Эти две реалии — существование единственной партии и персонализация власти — позволяют оценить третье явление — авторитаризм. Слабо выраженной автономии подсистем и неразвитой культурной секуляризации соответствует еще одна, третья переменная политической неразвитости: слабость или даже отсутствие, или чисто внешний характер структурной дифференциации.
"Современные" общества характеризуются диверсификацией ролей и специализацией структур: каждая структура /законодательные, административные или судебные органы/ или надстройка /партии, группы интересов, органы коммуникации/ имеют тенденцию специализироваться, брать на себя в основном одну, четко определенную функцию. И наоборот, в традиционных обществах этого разделения труда не существует. Много ролей совмещается и берется на себя одними и теми же органами; немногочисленные структуры выполняют мало дифференцированные функции. Многофункциональность политической структуры здесь достигает своего предела.
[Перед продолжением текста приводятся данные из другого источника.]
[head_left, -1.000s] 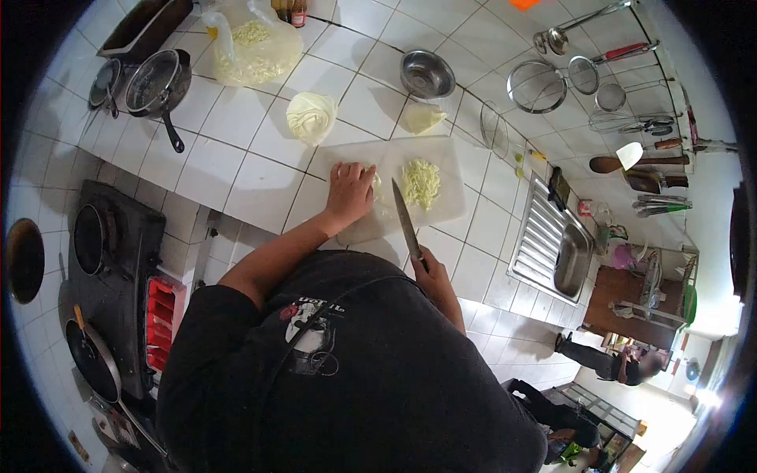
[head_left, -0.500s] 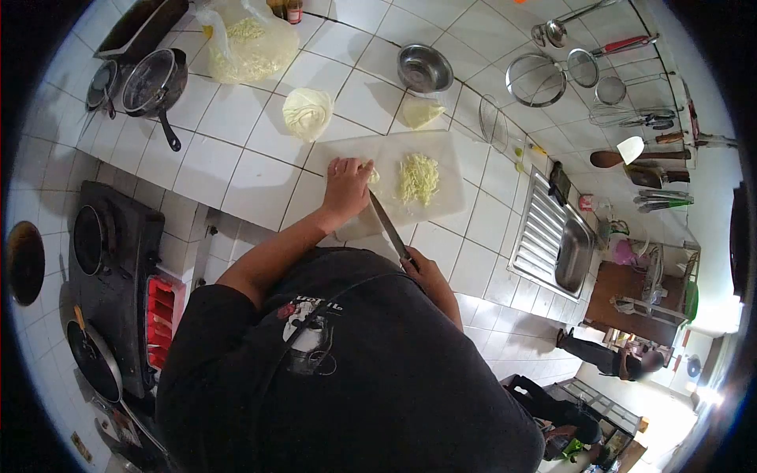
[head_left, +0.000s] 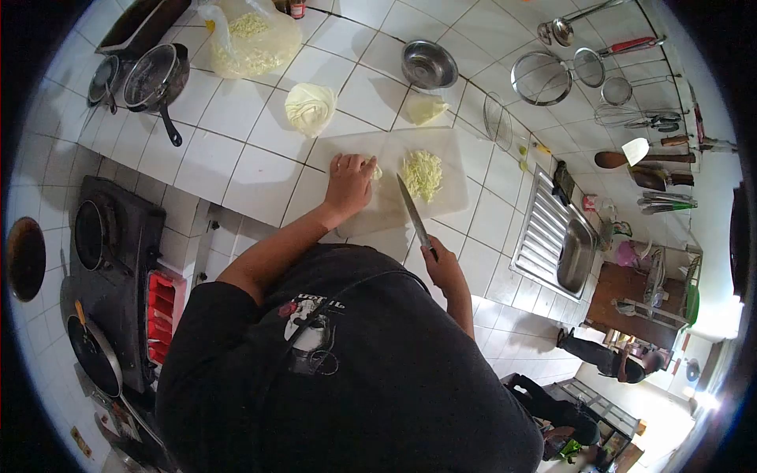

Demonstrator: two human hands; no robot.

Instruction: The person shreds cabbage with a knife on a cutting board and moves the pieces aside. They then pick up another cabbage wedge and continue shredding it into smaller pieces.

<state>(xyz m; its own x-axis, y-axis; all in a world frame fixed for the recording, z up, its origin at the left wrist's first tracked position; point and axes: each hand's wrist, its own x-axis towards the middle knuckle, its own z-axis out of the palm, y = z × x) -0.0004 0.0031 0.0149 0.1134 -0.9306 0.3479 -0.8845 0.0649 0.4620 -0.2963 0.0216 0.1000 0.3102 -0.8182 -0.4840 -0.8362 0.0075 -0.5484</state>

Изучая традиционные политические системы Экваториальной Африки, Жан Видлер отмечает: "Африканская власть не допускает подразделения на религиозную, символическую, экономическую, духовную власти: это африканская власть" /"Африканская власть", 1971/.
Определенным образом становлением авторитарных режимов в "третьем мире" подчеркивается "национализация" этой функциональной недифференцированности, которая с местного или племенного уровня переносится на общенациональный. Сама традиция вынуждает руководителей совмещать полномочия.
Авторитаризм и развитие. Кроме того, распространено мнение о том, что авторитарная система более способна, по крайней мере в качестве временной или преходящей, начать социально-экономическую и политическую модернизацию.
Будучи экономически слаборазвитыми, молодые государства борются за свою идентичность и за сохранение национального единства, преодолевая разного рода ошибки, разногласия, открытые и потенциальные конфликты. По выражению Дала, такая среда делает их "не способными еще отдаться роскоши полиархии". Она побуждает их элиты опираться "преимущественно на принуждение ради сохранения целостности страны и ее институтов".
То же отмечает и Бжезинский: "Трудно представить, как в этих условиях демократические институты /в значительной степени скопированные с институтов Запада, но с таких, что отвечают потребностям наиболее стабильных и богатых стран/ могли бы выстоять или установиться. Наиболее вероятным итогом этой ситуации будут стихийные беспорядки в каждой стране и тенденция к диктаторским режимам. Последние опирались бы на объединительные доктрины, восхваляющие саму страну и носящие радикальный в социальном отношении характер, в надежде на то, что сочетание ксенофобии и харизмы даст необходимый минимум стабильности для проведения сверху экономической и социальной модернизации /"Технотронная революция"/.
Впрочем, сконцентрированность национального руководства, видимо, позволяет пробудить, "социализировать" и "мобилизовать" народные массы и тем самым повысить их уровень "участия" в политической деятельности. Обеспечив этот "сдвиг" в деле участия, который затем постепенно воплощается в соответствующих институтах, харизматический вождизм парадоксальным образом становится матрицей политического развития.
Роже-Жерар Шварценберг. Политическая социология. 1992.